How to complete this task: While reading the listing below, count how many lines hold the word "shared", and answer with the number only.

Information shown:
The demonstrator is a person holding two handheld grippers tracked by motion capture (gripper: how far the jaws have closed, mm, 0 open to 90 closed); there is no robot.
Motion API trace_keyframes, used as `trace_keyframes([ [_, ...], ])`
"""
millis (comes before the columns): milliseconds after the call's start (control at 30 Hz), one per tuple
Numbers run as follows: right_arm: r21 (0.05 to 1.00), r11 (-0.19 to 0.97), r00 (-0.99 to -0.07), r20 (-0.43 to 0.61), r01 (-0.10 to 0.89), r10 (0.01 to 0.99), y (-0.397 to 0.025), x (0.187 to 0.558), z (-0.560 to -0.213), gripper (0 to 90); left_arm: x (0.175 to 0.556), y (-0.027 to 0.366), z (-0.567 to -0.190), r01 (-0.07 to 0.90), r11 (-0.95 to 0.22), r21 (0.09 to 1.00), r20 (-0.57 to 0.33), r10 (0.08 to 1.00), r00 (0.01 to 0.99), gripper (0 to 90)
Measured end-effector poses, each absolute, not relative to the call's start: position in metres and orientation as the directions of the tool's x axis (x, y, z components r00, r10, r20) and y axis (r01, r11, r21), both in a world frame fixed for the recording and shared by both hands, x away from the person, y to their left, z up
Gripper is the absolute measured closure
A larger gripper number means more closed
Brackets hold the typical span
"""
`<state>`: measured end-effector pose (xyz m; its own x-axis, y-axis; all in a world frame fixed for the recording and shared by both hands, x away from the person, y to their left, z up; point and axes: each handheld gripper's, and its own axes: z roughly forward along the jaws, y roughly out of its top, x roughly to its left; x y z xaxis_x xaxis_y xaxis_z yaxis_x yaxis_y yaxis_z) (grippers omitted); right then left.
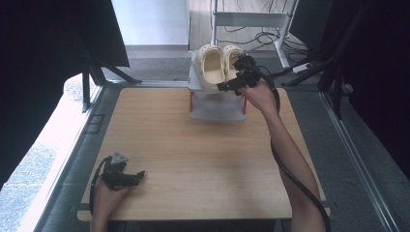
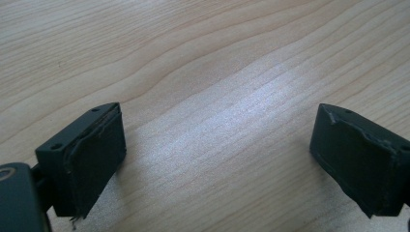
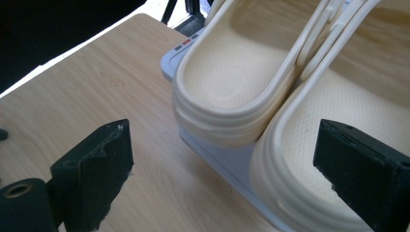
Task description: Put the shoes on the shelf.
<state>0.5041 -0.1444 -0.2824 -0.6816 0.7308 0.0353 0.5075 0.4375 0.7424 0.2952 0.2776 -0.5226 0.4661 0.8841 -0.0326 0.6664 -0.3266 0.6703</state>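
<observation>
At the worktop's far edge, the cream clogs (image 1: 218, 65) sit on a grey stand (image 1: 217, 107); the spread right gripper (image 1: 231, 85) should straddle one heel rim squarely, while the spread left gripper (image 1: 134, 177) idles near-left.

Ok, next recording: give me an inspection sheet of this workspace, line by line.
Surface: wooden table, bare across the middle.
Job's things: pair of cream clogs side by side on a grey rack at the far edge.
Clutter: nothing seen.
Grippers: left tongs open, low over the near left corner, holding nothing; right tongs open, at the heel of the right clog.
Cables: black cable along the right forearm; loose wires on the floor behind.
Surroundings: dark curtains, grey floor.
</observation>
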Motion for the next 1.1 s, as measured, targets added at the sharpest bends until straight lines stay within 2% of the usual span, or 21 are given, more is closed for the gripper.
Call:
trace_keyframes([
  [467, 0.727, 0.516, -0.737, -0.020, 0.454, 0.676, -0.156, 0.466, -0.288, 6.0, 0.295, 0.278, -0.522, 0.668, -0.326, 0.669, -0.033, 0.884, 0.465, 5.6],
  [1100, 0.745, 0.532, -0.785, -0.018, 0.402, 0.619, -0.174, 0.414, -0.310, 5.3, 0.295, 0.277, -0.522, 0.669, -0.324, 0.669, -0.033, 0.886, 0.462, 5.7],
])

Answer area: 2